Un dispositif qui permet le retour à l’emploi dans la proximité, durablement, en lien avec un partenariat riche sur nos territoires, un partenariat qui prend le temps de la qualité et pas celui de la précipitation, pour créer des emplois correspondant aux besoins locaux.

C’est pourquoi nous saluons aujourd’hui l’engagement du Département du Nord en faveur des candidatures à l’expérimentation TZCLD des villes de Lille, de Roubaix, d’Armentières, de Bailleul et de Valenciennes, lesquelles viennent rejoindre Tourcoing et Loos.

Nous espérons que les dossiers non matures pourront être revisités et présentés en début d’année prochaine.

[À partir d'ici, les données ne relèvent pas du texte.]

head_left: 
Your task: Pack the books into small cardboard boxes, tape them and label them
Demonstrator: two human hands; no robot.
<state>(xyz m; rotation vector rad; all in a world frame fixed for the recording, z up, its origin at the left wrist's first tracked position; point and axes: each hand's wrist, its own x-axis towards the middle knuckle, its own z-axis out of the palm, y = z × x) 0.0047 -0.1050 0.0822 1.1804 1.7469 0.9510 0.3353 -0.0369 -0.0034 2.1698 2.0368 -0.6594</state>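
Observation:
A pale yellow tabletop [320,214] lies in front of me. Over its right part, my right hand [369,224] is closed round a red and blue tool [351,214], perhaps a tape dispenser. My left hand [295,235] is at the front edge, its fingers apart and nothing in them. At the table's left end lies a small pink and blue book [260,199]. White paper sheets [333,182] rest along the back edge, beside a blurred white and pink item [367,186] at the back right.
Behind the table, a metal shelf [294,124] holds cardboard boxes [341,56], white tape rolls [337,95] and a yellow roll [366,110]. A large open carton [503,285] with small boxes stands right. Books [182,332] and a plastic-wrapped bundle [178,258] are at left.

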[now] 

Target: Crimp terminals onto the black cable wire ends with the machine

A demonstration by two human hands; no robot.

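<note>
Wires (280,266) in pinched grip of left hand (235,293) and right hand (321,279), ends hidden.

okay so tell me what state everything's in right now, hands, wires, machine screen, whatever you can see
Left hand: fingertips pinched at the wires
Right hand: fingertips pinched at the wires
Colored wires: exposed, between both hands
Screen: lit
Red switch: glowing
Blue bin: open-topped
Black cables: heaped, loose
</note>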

Enfin, et nous l’avons rappelé en commission il y a une semaine, il n’y a pas de condition statutaire dans l’esprit de la loi : il faut 6 mois de résidence et un an de chômage pour pouvoir intégrer le dispositif. Aucune autre condition.

Ces TZCLD vont développer des activités utiles, à fort impact social et environnemental et nous nous en félicitons.

Monsieur le Président,

Le groupe écologiste votera pour cette délibération, excepté bien-sûr, pour la sous-délibération 1 concernant le contrat à impact social.

Je vous remercie.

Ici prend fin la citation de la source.